Remember when I asked a few months ago: Help us identify micro-privileges for top users? The idea was to be able to start rolling these out quickly and not take too much developer and designer time. In particular, the idea I suggested in the question, site analytics, should have been a quick turnaround. However, when I pitched the idea internally, the developers worried about how slow the page loaded and the designers (rightly) noticed it was designed by and for developers. Add in some vacation time (mine) and this quick, little project blew right past 6-8 weeks.
Please note that the existing moderator analytics page is not going anywhere or being changed. At least for the moment, this will be a new page reserved for users who have earned the privilege: 25k on graduated sites and 5k on undergraduate sites.
At any rate, here's the old moderator site analytics page (on Stack Overflow):
What you can't see is that the graph takes several seconds to load the first time. Our developer, Oded, wrote a new version of the page that loads nearly instantly. Thanks to Kurtis Beavers, our designer, it also looks much cleaner:
Among the changes:
Instead of 5 different ways to smooth the data, there's only one. The "Smoothed" checkbox sets the data per week instead of per day.
Instead of a dropdown with 15 different graphs (choose 2), the new page shows three standard graphs:
- Posts—Pictured above.
- Votes—Like the existing "Voting" chart, includes up, down, up and down, and accept votes.
- Traffic—Includes the existing "Number of Visits", "Number of New Visits", and "Total Page Views" in one graph. The data series are relabeled "visits", "new visits" and "page views".
Not included is data on:
- Question and answer vote splits.
- New users.
- Suggested and regular edits.
- Low reputation and anonymous feedback.
- Closed and deleted posts.
- Newsletter subscriptions.
Generally we've found these less useful than the statistics we included.
A link to download a CSV file for offline analysis.
While the post and vote data can be found on SEDE, this page includes information from deleted posts.
Looking at the image of the new page, you might notice it's one of two tabs. The "google analytics" tab reflects data found on the bottom of the moderator analytics page (from Super User, this time):
It wasn't until I started thinking about this project that I noticed only the right sides of those tables have a border. We fixed that in the redesigned version:
We are well aware that this version doubles the number of pie charts, which aren't ideal. My justification for retaining the traffic source pie is that it's handy to be able to tell at a glance how much Google traction the site has earned. (An early draft of this page showed a pie chart of search engines. In every case I looked at, the result was a circle labeled "google" with a radius line representing the competition.) It's also helpful to see the relative frequency of incoming links from various sources in the last month. (Though it's a bit misleading to use a pie chart here, since it represents the top 10 referrers and not 100% of them.)
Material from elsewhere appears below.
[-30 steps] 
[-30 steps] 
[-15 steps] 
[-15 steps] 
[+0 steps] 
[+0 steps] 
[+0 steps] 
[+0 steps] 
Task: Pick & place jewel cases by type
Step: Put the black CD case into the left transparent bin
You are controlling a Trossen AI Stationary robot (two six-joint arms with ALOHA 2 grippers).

The data comes directly from Google Analytics, which means there are some oddities:
DuckDuckGo shows up as a referring site and not a search engine.
The numbers are sampled so it's not uncommon to see implausible results such as several search engines at 211 visits.
We have a limited API quota, so we aren't currently allowing arbitrary date ranges. Currently, only the last month's worth of data is shown.
Search terms are so unreliable that we just aren't showing them. Maybe we can find an elegant solution for the next iteration of this page.
Whew! Now that we have all those details out of the way, here's where your feedback can help:
If you are a moderator on any site, please visit
/site-analytics
on your site and let us know if you find any bugs as an answer. Also, let us know if there's any data on the moderator analytics page (/admin/analytics
) that you think belongs in this view.Making every effort not to bikeshed this feature and with the understanding we aren't adding data not already available to moderators, what could we do to make this page a more tempting carrot?
Please understand that we are making this a high level privilege because we think our most engaged users can make the best use of the data and not because we are being secretive. We won't sign these folks to confidentiality agreements or anything, so they are free to use the data for things like answering meta questions. But mostly the idea is to give a fun little perk to people who have given so much more to the community and the success of the site.